**AIM OF THE TASK:**
How many lines of the entries below contain the string "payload"? State the number alone.
--- DATA FOR THE TASK Enclosed Below ---
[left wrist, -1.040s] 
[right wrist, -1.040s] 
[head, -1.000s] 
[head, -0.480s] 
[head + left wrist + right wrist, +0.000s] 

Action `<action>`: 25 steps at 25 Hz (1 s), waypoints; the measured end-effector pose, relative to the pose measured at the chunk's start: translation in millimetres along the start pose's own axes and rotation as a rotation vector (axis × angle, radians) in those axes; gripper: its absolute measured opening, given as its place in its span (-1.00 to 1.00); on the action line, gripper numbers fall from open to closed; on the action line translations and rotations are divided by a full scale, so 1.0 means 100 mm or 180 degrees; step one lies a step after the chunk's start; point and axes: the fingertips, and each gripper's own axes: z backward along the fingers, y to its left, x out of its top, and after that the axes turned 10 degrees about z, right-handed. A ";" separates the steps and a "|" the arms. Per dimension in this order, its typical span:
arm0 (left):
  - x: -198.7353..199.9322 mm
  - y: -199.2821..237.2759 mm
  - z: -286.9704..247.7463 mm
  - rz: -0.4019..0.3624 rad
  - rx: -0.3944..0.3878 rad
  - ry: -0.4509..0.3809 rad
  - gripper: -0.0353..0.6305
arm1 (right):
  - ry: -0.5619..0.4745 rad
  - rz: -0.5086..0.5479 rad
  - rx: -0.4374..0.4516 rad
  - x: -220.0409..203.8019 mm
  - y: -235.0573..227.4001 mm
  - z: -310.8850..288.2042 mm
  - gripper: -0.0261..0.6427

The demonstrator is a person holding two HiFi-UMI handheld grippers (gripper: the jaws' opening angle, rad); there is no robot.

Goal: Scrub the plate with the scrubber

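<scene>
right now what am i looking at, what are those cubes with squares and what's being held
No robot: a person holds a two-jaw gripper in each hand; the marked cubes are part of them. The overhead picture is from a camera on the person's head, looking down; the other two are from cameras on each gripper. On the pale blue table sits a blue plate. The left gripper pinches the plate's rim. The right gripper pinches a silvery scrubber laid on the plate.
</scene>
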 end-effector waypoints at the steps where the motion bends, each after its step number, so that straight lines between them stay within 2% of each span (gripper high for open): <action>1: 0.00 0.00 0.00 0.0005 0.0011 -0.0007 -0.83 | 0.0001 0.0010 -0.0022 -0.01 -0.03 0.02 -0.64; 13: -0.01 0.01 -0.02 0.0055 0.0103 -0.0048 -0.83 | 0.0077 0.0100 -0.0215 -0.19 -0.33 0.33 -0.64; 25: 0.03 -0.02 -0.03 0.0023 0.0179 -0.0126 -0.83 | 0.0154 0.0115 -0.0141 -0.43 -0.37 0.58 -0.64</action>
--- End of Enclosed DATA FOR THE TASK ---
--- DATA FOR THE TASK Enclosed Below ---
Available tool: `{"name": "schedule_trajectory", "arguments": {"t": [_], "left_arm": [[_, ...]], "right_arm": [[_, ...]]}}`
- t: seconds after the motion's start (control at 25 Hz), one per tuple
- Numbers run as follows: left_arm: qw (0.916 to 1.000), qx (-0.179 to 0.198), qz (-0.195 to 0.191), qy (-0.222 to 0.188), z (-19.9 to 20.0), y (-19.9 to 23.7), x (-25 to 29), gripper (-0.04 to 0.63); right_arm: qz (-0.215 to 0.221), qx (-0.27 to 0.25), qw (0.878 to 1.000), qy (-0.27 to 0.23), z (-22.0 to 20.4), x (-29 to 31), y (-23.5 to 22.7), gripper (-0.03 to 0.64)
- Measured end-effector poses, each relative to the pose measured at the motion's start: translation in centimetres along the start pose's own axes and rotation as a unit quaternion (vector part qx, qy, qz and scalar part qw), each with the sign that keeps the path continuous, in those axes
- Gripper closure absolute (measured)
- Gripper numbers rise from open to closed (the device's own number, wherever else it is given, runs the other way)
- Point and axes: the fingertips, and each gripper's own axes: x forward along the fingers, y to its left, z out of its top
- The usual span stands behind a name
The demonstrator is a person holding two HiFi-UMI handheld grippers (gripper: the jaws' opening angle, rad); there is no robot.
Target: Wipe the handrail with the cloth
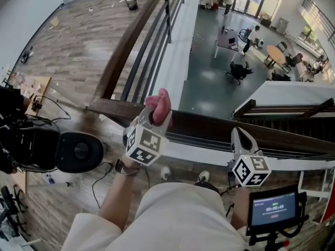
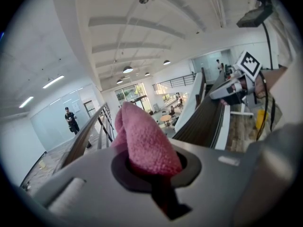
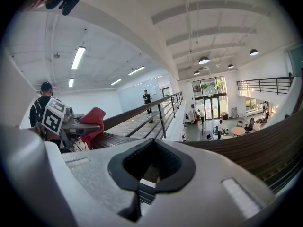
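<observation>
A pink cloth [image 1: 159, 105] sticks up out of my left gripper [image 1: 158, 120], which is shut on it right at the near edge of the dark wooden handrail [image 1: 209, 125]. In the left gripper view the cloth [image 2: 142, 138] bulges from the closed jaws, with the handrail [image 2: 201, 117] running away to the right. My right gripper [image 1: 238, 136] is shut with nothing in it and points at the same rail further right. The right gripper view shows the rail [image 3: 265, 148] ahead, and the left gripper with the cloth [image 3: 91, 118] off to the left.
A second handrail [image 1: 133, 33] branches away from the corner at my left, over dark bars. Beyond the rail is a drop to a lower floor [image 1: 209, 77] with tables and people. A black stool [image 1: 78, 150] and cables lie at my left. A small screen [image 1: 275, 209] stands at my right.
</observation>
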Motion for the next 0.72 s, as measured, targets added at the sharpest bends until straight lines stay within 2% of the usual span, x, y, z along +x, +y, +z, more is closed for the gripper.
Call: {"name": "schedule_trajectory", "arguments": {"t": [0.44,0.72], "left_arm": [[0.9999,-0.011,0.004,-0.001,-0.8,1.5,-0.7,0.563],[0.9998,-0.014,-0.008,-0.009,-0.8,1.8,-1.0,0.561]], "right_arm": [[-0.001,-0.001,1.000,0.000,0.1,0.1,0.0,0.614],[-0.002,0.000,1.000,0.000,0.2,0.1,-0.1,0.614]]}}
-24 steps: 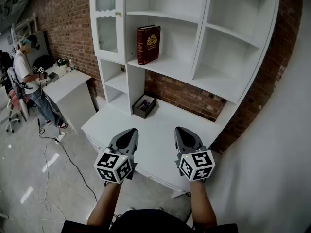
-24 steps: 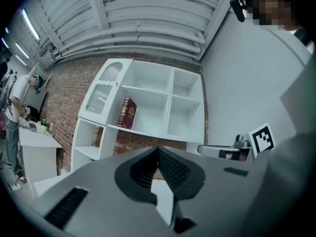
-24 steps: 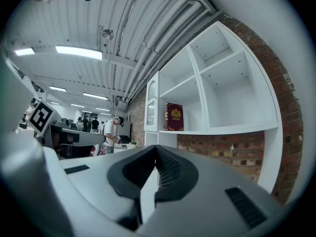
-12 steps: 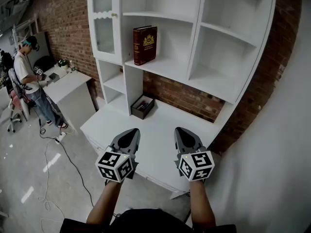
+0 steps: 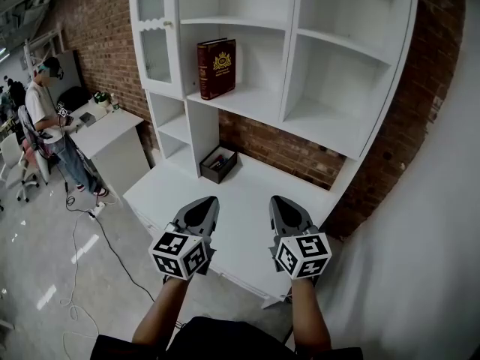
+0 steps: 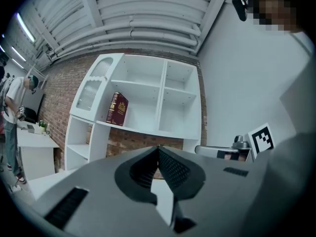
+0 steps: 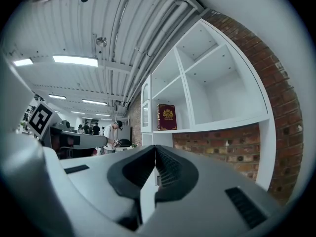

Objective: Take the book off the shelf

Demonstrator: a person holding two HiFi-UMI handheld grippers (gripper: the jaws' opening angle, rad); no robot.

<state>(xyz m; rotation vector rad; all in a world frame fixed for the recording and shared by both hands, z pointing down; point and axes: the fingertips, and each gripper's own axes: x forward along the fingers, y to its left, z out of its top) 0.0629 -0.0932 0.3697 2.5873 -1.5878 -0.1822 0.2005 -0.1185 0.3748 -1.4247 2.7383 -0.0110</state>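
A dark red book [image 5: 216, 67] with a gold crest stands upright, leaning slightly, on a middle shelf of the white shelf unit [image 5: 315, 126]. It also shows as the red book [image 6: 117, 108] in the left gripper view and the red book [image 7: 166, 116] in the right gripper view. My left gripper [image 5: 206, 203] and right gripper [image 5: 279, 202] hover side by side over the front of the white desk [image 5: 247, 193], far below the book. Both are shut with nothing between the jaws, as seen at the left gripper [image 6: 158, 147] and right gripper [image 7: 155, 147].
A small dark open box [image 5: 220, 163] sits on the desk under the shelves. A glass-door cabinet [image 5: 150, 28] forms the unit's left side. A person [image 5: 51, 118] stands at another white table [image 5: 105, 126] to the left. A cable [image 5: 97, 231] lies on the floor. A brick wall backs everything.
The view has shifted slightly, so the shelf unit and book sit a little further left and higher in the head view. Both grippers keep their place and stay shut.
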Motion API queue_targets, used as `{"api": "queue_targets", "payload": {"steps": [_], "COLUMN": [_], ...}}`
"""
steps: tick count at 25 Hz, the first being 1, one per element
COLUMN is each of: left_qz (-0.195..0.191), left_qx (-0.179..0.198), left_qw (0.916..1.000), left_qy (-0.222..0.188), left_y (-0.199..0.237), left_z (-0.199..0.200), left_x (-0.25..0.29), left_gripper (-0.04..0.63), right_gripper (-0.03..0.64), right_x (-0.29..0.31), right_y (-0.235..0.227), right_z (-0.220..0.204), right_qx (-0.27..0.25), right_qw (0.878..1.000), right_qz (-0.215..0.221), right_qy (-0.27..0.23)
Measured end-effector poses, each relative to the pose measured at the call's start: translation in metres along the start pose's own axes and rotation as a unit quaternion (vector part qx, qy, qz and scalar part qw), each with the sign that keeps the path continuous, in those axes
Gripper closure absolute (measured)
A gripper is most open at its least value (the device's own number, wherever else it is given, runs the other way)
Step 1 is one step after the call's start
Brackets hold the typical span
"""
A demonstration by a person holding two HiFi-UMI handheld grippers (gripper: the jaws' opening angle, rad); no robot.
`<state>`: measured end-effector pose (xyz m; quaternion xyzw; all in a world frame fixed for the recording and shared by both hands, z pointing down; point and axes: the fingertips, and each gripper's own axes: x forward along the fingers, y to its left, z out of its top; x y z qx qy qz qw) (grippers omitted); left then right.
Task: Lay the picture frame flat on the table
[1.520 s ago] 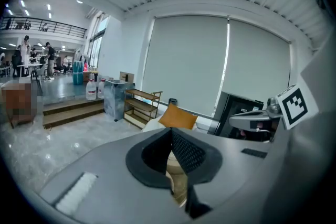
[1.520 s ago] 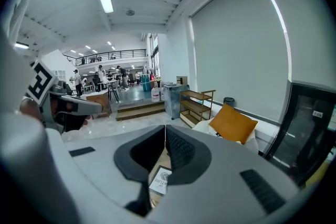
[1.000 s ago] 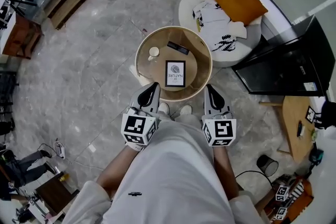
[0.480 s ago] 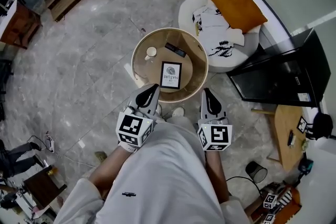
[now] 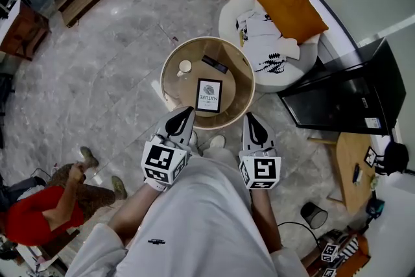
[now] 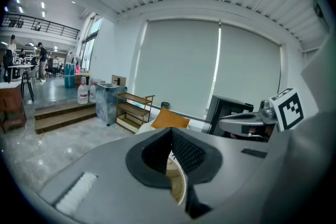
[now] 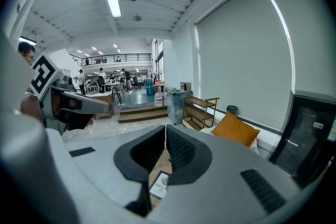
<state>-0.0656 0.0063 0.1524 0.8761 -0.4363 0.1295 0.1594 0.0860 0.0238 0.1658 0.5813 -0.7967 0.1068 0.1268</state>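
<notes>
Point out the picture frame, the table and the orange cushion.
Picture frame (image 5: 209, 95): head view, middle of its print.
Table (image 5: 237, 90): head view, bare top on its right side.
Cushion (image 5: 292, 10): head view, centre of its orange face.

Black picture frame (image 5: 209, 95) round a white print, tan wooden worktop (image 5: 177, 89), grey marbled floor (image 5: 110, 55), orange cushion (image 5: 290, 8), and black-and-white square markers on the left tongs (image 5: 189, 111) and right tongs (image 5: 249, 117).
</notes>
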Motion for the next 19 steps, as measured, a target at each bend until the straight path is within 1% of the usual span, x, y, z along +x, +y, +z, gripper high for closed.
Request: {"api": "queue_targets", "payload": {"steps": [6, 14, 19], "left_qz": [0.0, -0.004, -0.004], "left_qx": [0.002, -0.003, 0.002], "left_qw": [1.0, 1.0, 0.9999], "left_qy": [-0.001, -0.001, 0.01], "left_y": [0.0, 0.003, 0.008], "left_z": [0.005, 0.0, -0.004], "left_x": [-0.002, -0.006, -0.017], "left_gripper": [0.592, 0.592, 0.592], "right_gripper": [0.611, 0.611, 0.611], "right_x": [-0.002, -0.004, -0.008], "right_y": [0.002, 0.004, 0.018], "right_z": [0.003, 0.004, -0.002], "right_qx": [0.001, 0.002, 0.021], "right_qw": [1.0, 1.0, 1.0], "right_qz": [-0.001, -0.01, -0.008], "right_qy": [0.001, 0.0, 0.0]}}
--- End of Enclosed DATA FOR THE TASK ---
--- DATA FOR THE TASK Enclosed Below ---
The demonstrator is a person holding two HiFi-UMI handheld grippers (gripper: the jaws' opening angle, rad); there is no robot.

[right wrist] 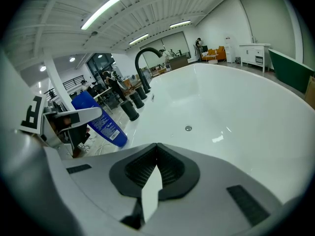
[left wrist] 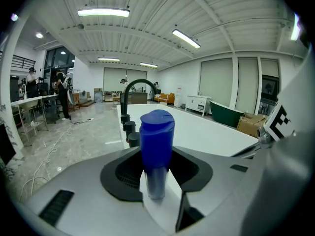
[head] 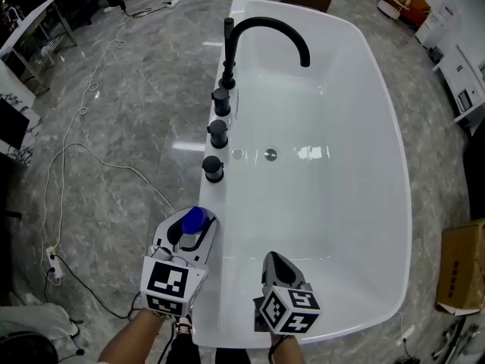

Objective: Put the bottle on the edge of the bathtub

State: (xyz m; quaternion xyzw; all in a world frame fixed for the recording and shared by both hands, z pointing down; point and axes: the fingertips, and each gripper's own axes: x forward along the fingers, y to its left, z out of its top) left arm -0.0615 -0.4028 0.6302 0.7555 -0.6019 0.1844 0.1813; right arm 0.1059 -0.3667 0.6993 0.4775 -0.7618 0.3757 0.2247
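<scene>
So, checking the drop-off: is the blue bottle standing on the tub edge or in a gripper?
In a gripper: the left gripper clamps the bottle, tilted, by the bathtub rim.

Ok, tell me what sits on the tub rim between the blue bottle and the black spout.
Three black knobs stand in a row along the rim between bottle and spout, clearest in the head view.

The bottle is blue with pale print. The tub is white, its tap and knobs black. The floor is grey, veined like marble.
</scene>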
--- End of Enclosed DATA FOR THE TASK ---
**RESPONSE BELOW:**
2